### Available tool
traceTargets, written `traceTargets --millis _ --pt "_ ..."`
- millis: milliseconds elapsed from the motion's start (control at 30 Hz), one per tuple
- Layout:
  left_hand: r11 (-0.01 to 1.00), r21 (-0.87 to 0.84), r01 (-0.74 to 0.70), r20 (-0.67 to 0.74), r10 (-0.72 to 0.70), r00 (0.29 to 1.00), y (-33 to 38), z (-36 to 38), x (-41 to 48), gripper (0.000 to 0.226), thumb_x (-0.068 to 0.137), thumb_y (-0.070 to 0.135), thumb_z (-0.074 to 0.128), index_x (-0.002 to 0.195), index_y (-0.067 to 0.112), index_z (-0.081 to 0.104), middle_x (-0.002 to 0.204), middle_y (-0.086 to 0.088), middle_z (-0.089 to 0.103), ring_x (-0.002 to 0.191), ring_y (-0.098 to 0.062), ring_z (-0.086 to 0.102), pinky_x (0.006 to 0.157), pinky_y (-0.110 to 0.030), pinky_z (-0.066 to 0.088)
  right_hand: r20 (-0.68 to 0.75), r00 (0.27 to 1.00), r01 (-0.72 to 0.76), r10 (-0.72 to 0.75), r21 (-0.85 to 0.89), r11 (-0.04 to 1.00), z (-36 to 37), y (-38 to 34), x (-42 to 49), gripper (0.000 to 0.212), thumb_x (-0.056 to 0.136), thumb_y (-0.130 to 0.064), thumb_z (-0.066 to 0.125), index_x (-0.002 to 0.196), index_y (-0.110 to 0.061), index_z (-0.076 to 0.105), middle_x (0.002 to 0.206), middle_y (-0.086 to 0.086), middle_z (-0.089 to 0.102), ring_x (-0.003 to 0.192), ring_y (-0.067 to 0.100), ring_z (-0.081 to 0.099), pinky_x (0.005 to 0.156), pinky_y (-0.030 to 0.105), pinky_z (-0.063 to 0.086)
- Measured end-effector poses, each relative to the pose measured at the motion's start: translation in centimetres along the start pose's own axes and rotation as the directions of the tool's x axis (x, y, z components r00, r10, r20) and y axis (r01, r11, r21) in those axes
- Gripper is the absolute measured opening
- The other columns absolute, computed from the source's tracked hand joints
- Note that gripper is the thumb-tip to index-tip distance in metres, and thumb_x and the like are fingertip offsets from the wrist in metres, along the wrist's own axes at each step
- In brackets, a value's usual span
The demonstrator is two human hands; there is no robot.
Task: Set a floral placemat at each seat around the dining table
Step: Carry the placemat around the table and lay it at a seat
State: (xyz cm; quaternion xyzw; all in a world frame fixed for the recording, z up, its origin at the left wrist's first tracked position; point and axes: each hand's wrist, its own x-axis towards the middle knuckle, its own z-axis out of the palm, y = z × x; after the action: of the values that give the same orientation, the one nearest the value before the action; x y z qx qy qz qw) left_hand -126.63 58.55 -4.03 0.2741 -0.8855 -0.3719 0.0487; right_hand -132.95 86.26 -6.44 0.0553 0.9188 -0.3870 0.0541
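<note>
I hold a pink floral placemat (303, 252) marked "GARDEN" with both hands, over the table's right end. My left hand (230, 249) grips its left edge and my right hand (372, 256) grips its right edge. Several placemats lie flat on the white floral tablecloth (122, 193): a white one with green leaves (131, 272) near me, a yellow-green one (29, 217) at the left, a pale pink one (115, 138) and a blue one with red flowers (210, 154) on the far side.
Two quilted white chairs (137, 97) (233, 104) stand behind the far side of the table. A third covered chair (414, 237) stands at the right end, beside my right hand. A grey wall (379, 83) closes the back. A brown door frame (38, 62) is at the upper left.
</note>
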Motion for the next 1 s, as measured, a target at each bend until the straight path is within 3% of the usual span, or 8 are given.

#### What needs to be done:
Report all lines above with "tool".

#### Reply:
### Available tool
- Measured end-effector poses, each relative to the pose measured at the motion's start: translation in centimetres along the start pose's own axes and rotation as the directions of the tool's x axis (x, y, z components r00, r10, r20) and y axis (r01, r11, r21) in those axes

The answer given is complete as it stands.